'''

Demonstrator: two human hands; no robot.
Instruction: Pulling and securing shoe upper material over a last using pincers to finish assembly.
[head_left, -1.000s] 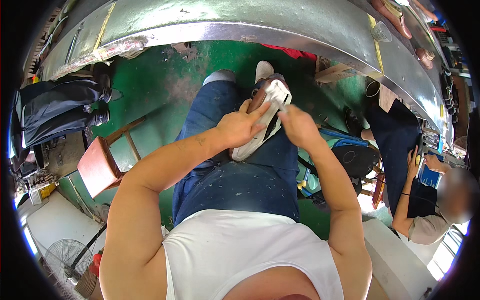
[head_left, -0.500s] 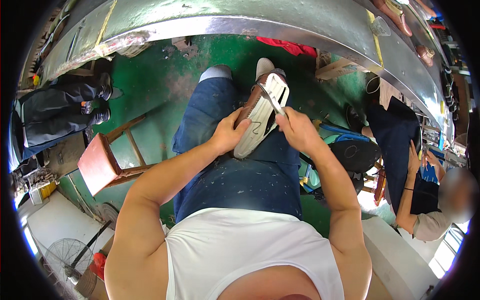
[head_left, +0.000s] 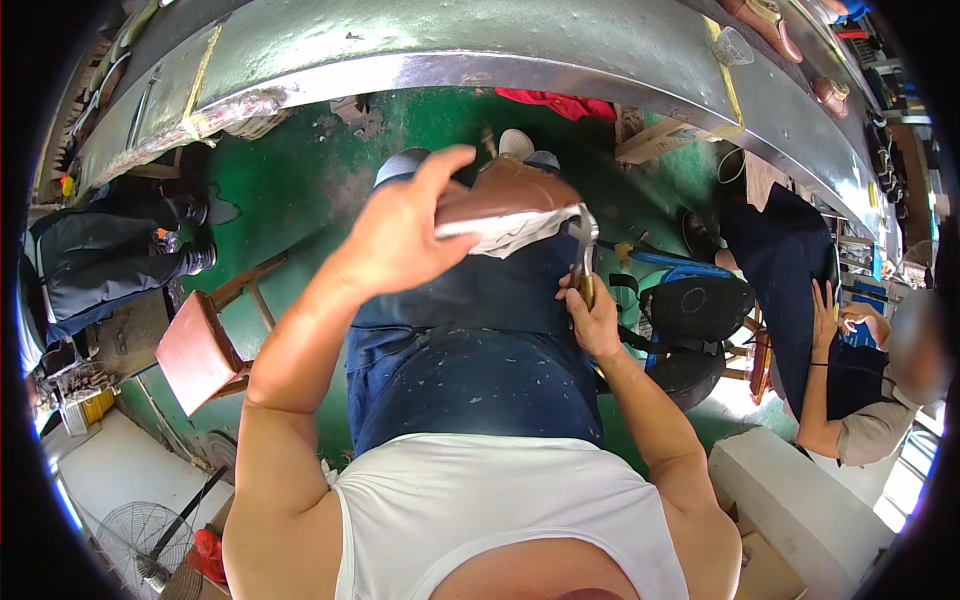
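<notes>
Though bowed by the lens, metal-edged workbench [head_left: 450, 55]: across the top of the view, crossed by two yellow strips.
Seated co-worker [head_left: 862, 440]: far right, in a tan short-sleeved top.
Dark blue trousers [head_left: 460, 385]: flecked with white, below the white sleeveless top [head_left: 500, 480].
Wooden stool [head_left: 195, 350]: red-brown seat, on the green floor at left.
Wire-guard fan [head_left: 145, 540]: lower left corner.
Brown shoe [head_left: 510, 200]: between both hands, above the trousers, tilted, pale sole edge facing the body.
Left hand [head_left: 395, 240]: at the shoe's left end, thumb and forefinger spread wide; whether gripping, cannot tell.
Right hand [head_left: 595, 318]: fingers curled around the handle of metal-headed pincers [head_left: 586, 283].
Pincers' head: upward, at the shoe's right end.
</notes>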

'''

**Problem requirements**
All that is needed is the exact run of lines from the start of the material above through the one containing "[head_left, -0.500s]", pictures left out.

**Exercise result**
Demonstrator: two human hands; no robot.
Instruction: Pulling and securing shoe upper material over a last using pincers to finish assembly.
[head_left, -1.000s] 
[head_left, -0.500s] 

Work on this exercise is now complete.